• **Work instruction**
Find the line with "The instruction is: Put" in the data below, then restate it and all remaining lines exactly, adding nothing.

• **Data extracted from a collection**
══════════════════════════════

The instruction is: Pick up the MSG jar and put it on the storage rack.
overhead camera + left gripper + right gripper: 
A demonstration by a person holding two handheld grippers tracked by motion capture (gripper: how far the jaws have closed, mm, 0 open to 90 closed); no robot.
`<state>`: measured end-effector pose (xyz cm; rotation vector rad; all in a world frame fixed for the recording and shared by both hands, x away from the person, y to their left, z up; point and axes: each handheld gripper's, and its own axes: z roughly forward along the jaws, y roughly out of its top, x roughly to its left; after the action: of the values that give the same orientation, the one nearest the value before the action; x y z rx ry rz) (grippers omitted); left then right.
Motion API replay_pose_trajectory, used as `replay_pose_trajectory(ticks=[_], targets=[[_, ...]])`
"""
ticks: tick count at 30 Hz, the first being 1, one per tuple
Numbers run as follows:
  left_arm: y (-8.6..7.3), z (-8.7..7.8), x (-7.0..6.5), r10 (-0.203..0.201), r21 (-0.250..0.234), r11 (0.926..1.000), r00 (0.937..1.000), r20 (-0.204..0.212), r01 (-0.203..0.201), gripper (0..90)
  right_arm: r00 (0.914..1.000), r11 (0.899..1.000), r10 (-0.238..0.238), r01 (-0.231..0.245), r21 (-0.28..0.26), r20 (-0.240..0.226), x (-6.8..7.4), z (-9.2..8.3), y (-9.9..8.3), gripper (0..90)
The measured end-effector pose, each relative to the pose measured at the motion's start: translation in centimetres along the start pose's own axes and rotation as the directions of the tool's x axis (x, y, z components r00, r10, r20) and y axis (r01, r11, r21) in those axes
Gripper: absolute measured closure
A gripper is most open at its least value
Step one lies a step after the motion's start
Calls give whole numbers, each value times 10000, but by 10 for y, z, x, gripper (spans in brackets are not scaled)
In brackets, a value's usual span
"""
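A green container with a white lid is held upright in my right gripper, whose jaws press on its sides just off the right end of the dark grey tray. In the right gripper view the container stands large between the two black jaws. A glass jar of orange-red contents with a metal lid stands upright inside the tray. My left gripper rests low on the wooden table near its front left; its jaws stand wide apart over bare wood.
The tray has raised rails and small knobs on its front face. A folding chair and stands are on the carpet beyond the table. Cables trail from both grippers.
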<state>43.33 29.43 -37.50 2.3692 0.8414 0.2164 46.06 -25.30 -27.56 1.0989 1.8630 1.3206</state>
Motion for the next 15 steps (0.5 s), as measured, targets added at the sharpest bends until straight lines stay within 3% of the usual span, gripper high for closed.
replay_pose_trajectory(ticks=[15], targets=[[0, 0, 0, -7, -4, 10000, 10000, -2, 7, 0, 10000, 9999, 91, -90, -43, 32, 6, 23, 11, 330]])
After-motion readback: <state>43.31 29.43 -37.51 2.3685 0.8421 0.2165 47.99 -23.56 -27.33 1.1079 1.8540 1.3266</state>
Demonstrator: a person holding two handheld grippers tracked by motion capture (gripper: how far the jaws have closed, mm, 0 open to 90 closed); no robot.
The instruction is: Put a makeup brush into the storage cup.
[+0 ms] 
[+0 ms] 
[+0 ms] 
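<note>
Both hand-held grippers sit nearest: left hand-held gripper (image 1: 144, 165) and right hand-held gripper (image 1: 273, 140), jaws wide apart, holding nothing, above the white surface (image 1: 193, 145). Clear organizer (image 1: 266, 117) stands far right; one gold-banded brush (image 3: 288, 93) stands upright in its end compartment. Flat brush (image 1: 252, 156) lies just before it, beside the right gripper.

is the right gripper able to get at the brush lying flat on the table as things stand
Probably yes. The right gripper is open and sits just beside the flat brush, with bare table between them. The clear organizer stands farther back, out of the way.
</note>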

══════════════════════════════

• **Written solution**
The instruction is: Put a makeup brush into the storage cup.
[+0 ms] 
[+0 ms] 
[+0 ms] 
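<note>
Both hand-held grippers sit nearest: left hand-held gripper (image 1: 144, 165) and right hand-held gripper (image 1: 273, 140), jaws wide apart, holding nothing, above the white surface (image 1: 193, 145). Clear organizer (image 1: 266, 117) stands far right; one gold-banded brush (image 3: 288, 93) stands upright in its end compartment. Flat brush (image 1: 252, 156) lies just before it, beside the right gripper.

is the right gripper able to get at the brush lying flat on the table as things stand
Probably yes. The right gripper is open and sits just beside the flat brush, with bare table between them. The clear organizer stands farther back, out of the way.
</note>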

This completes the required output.